### [AIM OF THE TASK]
Report each line of the listing below that holds "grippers".

↓

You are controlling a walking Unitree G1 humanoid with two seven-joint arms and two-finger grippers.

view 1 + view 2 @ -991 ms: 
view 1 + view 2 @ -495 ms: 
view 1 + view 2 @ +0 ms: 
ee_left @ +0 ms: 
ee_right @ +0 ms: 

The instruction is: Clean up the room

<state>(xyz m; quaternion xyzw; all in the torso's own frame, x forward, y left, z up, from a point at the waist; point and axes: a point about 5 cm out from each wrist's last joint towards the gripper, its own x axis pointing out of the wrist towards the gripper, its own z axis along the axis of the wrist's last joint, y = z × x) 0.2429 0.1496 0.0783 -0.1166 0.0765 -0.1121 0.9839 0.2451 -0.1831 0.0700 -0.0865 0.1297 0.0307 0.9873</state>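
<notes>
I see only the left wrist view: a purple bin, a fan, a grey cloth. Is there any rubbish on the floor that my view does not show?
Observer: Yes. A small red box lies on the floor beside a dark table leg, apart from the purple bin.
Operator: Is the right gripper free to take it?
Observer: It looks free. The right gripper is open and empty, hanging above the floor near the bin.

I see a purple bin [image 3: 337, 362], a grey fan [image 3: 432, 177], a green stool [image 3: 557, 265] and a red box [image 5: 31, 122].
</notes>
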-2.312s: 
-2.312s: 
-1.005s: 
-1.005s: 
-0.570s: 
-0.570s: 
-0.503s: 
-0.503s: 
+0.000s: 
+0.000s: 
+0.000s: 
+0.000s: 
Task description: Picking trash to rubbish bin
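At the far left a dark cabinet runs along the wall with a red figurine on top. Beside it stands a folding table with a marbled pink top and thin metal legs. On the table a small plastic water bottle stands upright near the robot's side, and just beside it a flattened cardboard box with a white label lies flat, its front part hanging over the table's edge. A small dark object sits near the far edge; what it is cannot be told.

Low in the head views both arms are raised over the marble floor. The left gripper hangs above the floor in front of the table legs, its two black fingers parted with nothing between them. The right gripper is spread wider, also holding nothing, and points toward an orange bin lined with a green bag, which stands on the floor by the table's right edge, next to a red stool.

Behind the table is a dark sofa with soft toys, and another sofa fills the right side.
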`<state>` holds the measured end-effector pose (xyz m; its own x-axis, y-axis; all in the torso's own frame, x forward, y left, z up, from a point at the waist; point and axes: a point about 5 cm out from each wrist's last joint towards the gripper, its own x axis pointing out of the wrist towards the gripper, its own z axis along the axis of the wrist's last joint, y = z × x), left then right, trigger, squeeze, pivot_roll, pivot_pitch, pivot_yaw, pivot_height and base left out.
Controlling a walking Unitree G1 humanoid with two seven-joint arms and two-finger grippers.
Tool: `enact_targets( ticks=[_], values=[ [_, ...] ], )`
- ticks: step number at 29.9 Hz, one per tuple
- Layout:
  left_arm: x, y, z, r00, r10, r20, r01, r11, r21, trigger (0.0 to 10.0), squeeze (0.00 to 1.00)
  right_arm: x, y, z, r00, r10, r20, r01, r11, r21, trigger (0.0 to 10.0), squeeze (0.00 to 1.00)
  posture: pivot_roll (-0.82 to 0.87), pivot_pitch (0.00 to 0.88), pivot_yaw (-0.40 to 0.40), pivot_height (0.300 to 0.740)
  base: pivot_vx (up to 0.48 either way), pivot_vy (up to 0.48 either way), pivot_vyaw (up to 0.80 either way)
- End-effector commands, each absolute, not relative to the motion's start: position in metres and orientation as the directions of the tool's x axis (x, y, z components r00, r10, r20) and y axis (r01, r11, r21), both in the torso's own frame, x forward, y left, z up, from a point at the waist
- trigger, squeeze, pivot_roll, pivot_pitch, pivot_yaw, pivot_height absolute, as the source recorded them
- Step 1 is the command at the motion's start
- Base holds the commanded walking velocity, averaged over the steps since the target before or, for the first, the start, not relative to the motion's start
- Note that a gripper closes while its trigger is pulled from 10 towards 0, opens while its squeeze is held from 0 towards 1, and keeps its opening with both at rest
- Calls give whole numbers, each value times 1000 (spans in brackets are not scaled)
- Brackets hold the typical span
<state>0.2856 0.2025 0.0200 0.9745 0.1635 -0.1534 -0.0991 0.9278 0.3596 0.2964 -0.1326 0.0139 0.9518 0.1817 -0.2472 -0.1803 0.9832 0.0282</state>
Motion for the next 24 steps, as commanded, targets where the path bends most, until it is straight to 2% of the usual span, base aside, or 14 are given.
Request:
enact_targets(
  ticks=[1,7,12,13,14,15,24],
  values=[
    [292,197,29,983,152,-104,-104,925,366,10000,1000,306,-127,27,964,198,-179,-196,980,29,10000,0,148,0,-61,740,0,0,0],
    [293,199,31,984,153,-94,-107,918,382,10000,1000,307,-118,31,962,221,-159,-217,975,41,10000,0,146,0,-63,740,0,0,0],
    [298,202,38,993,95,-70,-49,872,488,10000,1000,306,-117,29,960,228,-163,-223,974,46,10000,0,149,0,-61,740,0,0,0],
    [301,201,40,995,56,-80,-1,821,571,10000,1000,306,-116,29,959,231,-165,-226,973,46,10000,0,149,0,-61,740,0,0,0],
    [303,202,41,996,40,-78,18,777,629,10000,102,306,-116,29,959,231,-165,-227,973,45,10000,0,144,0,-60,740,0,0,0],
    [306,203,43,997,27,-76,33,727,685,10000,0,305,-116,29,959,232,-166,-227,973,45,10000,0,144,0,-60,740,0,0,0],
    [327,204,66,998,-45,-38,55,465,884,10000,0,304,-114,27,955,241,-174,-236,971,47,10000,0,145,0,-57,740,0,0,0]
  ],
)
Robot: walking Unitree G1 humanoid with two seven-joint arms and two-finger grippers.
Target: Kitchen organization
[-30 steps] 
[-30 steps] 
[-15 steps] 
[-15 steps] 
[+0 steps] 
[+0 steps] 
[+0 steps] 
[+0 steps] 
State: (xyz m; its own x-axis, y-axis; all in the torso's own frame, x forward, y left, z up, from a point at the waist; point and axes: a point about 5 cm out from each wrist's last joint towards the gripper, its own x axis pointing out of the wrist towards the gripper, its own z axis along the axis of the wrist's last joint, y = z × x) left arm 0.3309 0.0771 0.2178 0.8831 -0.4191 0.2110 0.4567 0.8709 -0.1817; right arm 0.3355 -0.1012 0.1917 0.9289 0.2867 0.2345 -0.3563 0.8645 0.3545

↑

### [WRITTEN ANSWER]
You are controlling a walking Unitree G1 humanoid with two seven-joint arms and two-finger grippers.
Controlling a walking Unitree G1 humanoid with two seven-joint arms and two-finger grippers.
Robot: walking Unitree G1 humanoid with two seven-joint arms and two-finger grippers.

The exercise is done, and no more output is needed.